In FIG. 2, a section 50 of the floor of first deck 18 is shown.
Wells 34 are positioned through openings as shown. Wells 34 are
positioned in clusters of four with each of the wells being
positioned at a corner of a quadrangle formed by the four wells and
doors 54 are provided in connection with each set of four wells so
that doors 54 which are mounted on hinges 56 are readily opened
downwardly to permit the passage of guideframes, and the like
downwardly along the guidewires to ocean floor 11. The advantages
of spacing wells 34 in groups of four are apparent upon observing
that considerable working space is available around each grouping
of four wells for normal operations. It has been found that the use
of clusters of four wells as shown in FIG. 2 is highly beneficial
in providing for efficiency of operation particularly with respect
to the use of drilling and maintenance tools and the like which are
passed downwardly to the ocean floor.
In FIG. 3 a top view of a section of template 30 is shown. Wells 34
are shown positioned between tubular sections 31 of template 30.
Guideposts 32, only a portion of which have been numbered for
simplicity, are shown with center guideposts 33 being provided in
each grouping of four wells to facilitate the use of guidewires 46
positioned on guideposts 32. It is clear that one guidewire is
common to each group of guidewires used with a given well.

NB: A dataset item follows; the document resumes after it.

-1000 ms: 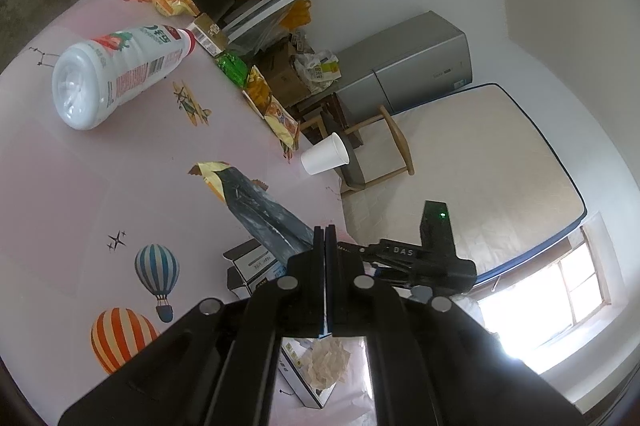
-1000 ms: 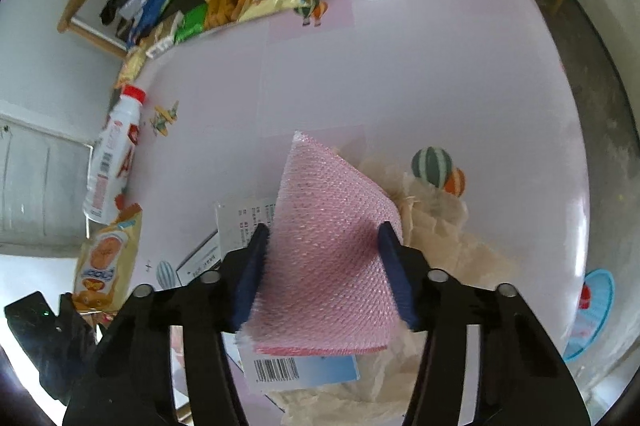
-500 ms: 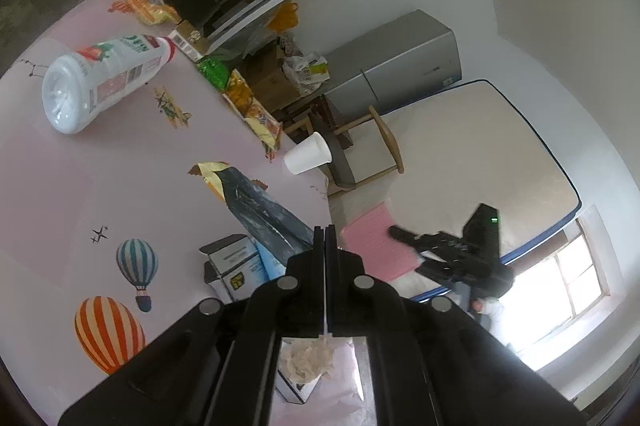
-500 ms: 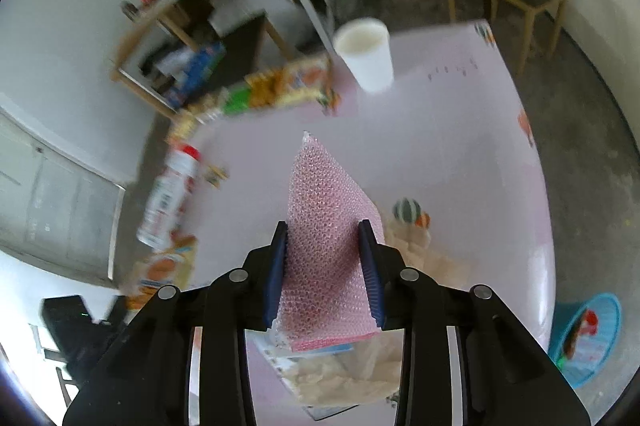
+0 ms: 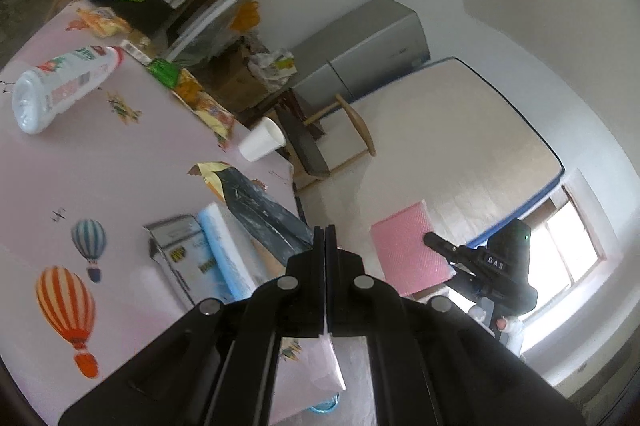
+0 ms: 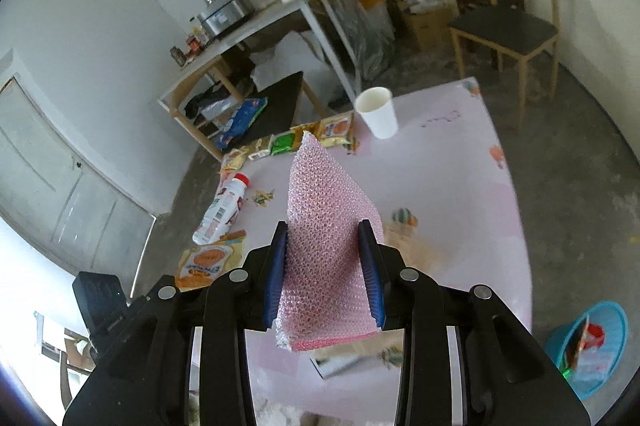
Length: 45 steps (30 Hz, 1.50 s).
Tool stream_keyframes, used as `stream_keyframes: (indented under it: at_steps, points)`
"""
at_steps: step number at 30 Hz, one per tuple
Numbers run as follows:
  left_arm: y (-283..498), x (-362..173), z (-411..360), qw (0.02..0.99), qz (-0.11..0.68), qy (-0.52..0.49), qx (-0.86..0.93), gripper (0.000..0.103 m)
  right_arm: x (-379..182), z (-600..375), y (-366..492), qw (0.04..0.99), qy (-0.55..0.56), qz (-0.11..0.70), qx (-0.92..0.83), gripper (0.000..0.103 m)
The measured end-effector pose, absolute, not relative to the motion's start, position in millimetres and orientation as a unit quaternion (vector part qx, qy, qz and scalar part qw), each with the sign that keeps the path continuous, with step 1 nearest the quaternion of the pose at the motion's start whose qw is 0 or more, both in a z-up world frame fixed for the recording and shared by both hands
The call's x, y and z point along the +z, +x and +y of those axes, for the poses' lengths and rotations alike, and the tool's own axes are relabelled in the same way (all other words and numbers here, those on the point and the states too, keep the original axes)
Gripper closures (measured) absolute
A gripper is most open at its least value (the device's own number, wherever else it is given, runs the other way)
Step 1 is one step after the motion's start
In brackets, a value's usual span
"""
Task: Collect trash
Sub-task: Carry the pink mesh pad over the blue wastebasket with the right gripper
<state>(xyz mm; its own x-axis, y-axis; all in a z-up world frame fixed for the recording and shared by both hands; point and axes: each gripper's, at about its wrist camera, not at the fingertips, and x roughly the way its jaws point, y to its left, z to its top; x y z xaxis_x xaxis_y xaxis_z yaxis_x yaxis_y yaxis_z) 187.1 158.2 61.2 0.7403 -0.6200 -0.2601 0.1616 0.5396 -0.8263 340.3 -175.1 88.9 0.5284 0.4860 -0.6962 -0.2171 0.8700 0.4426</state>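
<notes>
Pink bubble-wrap mailer stands upright between our right gripper pads, which pinch it from both sides, lifted above the pink table. Its long axis points away from us. The blue trash basket sits on the floor, lower right of this gripper, so our right hand is nearer. Our left gripper is fully closed on a dark wrapper.

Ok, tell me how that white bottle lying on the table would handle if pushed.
The white bottle lies on its side on the pink table, so it would probably roll. Its smooth, rounded body may slip between pads. It looks like light plastic; whether it is full cannot be told.
</notes>
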Motion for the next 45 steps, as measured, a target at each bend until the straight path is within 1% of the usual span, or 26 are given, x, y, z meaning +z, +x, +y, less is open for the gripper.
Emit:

In FIG. 4 guidewires 46 are shown in conjunction with a guideframe
62 which is used to guide a production riser 36 with a fitting 66
positioned on its lower end to union with a wellhead 35. Guideframe
62 includes a pair of flared members 68 suitable for mating with
guideposts 32 to accurately position guideframe 62 and the tooling
or the like contained in guideframe 62 with reference to wellhead
35. Normally flared ends or conelike extensions of members 68 are
provided to facilitate mating union of guideframe 62 and guideposts
32.
In normal surface drilling practice, a large casing such as a 30"
O.D. (outer diameter) casing is used to case the borehole to a
depth of about 100 to about 300 feet with the 30-inch O.D. casing
typically being set in about a 36-inch borehole and cemented in
place. In the present discussion uncased holes are referred to as
boreholes with cased boreholes being referred to as wellbores. The
borehole is then extended to a greater depth using a 20" O.D.
casing which is cemented into a 26" borehole which is readily
drilled through the 30" O.D. casing to a depth of from about 1000
to about 1500 feet below the mud line, i.e. ocean floor. Further
extensions of the wellbore to a depth from about 2000 to about 6000
feet are accomplished by the use of a 133/8" O.D. casing which is
cemented in a borehole roughly 171/2" in diameter which is readily
drilled through the 20" O.D. casing. The further completion of the
wellbore to the production zone, and if desired, through the
production zone is achieved by positioning a 95/8" O.D. casing in a
121/4" diameter extension of the borehole drilled through the
133/8" O.D. casing and then cementing the 95/8" O.D. casing in
place. In some instances a 7" O.D. liner is run to greater depths
with the liner being positioned in an 81/2" diameter borehole
drilled through the 95/8" O.D. casing. While the depths set forth
are illustrative in nature and the sizes set forth are those
typically used considerable variation in the size, number and
lengths of casing used is possible. In the use of surface drilling
techniques from the platform as practiced heretofore, a large
diameter, i.e. 30" O.D. conduit or larger would be extended from
the platform to the ocean floor and optionally driven some distance
into the ocean floor with subsequent drilling operations being
conducted through the conduit with all the casing strings except
the 7" liner positioned at the bottom of the borehole extending
upwardly to the platform working level. In other words, all the
casing strings extend all the way to the surface and the blowout
preventer and the like are normally positioned at the surface in
such applications. By contrast, drilling from drill ships and the
like normally would result in the use of a hanger or wellhead at
the mud line to support the casing strings with the blowout
preventer etc. being positioned at the mud line.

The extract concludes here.